What this task involves »
Return a copy of each line in the listing that includes the word "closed".

Data shown »
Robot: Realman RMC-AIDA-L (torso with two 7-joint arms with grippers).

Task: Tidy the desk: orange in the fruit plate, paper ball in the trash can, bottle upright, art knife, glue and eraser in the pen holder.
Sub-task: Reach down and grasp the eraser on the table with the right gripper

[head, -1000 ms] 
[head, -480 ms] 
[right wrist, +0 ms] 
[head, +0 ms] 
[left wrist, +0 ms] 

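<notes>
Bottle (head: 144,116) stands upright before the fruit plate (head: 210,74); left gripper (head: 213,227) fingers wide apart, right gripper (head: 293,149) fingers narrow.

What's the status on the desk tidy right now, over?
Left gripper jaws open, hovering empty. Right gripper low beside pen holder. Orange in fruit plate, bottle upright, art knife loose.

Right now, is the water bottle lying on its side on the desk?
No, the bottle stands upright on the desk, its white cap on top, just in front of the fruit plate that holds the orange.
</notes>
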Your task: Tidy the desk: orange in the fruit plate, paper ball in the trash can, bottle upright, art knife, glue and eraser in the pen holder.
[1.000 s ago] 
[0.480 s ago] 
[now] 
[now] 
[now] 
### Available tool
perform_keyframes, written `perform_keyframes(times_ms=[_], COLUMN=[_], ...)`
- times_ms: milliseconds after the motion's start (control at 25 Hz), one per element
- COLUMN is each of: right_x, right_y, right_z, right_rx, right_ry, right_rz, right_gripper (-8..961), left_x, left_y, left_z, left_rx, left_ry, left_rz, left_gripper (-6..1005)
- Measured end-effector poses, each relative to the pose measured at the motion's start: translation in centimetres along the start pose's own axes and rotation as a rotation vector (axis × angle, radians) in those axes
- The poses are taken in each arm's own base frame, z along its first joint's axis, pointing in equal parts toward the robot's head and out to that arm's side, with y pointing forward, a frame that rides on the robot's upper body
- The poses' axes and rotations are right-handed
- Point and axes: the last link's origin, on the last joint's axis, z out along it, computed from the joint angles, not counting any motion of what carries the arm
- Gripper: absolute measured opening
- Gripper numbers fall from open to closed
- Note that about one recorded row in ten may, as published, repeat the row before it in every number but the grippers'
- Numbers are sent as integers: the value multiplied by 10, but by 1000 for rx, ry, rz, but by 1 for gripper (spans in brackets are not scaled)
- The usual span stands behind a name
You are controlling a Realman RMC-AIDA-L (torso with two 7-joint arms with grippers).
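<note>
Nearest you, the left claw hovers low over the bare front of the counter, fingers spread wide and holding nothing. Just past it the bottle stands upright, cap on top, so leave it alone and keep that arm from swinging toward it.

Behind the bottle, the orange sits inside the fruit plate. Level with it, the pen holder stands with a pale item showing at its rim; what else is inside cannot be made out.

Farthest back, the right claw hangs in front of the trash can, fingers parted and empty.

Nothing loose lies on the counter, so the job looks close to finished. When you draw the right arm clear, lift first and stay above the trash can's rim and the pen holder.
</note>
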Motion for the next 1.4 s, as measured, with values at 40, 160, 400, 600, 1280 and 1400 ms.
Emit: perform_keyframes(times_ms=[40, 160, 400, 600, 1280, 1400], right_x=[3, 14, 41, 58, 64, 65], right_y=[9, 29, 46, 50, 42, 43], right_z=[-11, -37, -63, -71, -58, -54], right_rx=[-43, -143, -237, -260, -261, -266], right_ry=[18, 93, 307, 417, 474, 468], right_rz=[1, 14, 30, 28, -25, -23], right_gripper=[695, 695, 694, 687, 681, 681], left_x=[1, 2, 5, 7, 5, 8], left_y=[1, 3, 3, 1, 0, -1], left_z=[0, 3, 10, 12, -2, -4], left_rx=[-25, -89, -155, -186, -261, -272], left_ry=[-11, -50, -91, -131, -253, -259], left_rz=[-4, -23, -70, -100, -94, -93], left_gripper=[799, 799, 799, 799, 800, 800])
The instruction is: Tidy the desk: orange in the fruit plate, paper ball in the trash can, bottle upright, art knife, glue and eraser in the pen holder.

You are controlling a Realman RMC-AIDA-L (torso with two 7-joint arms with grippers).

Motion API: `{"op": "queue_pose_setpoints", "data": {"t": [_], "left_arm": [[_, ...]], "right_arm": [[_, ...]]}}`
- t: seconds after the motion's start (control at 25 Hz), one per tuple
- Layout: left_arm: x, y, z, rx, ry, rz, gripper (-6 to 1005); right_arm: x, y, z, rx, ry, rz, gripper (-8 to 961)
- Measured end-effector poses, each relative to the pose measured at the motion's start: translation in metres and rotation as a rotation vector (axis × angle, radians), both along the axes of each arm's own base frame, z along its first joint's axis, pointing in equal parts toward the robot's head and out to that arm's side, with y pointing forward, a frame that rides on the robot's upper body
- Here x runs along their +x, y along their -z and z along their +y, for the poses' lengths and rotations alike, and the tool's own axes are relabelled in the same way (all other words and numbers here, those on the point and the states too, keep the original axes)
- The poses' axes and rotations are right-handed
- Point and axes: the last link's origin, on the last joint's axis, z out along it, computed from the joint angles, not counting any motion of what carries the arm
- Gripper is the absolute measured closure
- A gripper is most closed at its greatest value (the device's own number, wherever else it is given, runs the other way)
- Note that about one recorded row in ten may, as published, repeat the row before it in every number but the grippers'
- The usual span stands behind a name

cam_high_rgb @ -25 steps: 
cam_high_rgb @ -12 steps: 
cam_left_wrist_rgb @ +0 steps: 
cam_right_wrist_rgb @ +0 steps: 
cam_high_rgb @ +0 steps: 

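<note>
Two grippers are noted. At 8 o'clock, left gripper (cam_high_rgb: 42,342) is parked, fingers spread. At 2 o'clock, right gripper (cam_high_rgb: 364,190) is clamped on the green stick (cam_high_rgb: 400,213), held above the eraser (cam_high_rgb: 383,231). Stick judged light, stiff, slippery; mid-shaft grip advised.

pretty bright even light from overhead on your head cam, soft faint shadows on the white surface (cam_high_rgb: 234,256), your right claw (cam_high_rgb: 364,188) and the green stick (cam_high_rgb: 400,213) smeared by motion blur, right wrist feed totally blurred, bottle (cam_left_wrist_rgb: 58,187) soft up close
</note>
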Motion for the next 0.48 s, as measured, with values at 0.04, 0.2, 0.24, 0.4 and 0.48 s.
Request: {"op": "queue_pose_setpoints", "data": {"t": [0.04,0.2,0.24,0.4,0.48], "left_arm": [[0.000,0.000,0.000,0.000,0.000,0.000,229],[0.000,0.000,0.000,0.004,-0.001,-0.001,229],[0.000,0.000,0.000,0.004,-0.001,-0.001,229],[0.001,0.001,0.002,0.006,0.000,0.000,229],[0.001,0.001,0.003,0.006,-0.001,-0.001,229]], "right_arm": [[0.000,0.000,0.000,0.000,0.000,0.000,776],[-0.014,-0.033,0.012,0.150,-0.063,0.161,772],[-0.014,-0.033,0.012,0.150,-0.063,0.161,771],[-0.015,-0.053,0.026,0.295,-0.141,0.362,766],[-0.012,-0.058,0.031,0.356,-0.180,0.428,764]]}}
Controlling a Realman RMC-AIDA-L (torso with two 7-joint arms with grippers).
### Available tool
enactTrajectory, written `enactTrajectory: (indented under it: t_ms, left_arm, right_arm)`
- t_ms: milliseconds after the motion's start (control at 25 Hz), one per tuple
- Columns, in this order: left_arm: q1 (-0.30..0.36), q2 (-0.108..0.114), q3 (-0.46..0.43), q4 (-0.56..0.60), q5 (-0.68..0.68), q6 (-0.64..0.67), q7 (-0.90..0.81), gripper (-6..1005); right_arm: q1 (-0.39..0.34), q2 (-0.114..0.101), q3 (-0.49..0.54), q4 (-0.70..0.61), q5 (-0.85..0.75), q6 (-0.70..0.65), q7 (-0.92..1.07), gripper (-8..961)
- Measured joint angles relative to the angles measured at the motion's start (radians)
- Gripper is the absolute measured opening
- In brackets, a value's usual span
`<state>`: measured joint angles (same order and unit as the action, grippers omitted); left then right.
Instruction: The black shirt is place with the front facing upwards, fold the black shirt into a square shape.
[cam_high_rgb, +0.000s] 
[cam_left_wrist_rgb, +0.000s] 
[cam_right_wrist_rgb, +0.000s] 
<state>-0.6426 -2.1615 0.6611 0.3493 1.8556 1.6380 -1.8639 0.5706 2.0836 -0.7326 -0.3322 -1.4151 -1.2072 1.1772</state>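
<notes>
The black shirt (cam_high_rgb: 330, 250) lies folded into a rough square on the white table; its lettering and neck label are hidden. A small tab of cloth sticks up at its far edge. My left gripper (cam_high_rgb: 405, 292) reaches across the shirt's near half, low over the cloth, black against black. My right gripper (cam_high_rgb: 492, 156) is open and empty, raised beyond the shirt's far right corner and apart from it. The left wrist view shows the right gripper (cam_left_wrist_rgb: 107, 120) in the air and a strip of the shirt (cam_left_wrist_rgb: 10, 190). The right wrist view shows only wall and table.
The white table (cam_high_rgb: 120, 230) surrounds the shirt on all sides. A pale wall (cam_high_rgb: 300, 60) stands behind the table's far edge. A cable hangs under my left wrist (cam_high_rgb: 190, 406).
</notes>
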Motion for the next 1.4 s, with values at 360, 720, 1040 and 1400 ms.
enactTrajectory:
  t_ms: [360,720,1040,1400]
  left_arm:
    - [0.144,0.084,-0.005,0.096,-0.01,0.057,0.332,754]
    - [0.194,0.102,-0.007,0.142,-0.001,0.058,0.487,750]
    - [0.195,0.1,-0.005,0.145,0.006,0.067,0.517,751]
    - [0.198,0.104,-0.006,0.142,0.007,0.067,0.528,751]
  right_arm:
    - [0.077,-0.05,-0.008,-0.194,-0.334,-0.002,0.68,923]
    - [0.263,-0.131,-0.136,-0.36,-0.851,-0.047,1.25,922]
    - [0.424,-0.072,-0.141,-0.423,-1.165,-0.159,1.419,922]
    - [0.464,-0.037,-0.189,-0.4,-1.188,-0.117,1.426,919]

Written response »
- Gripper numbers fall from open to closed
- A gripper is most closed at its greatest value (the device's own number, wherever else it is given, runs the other way)

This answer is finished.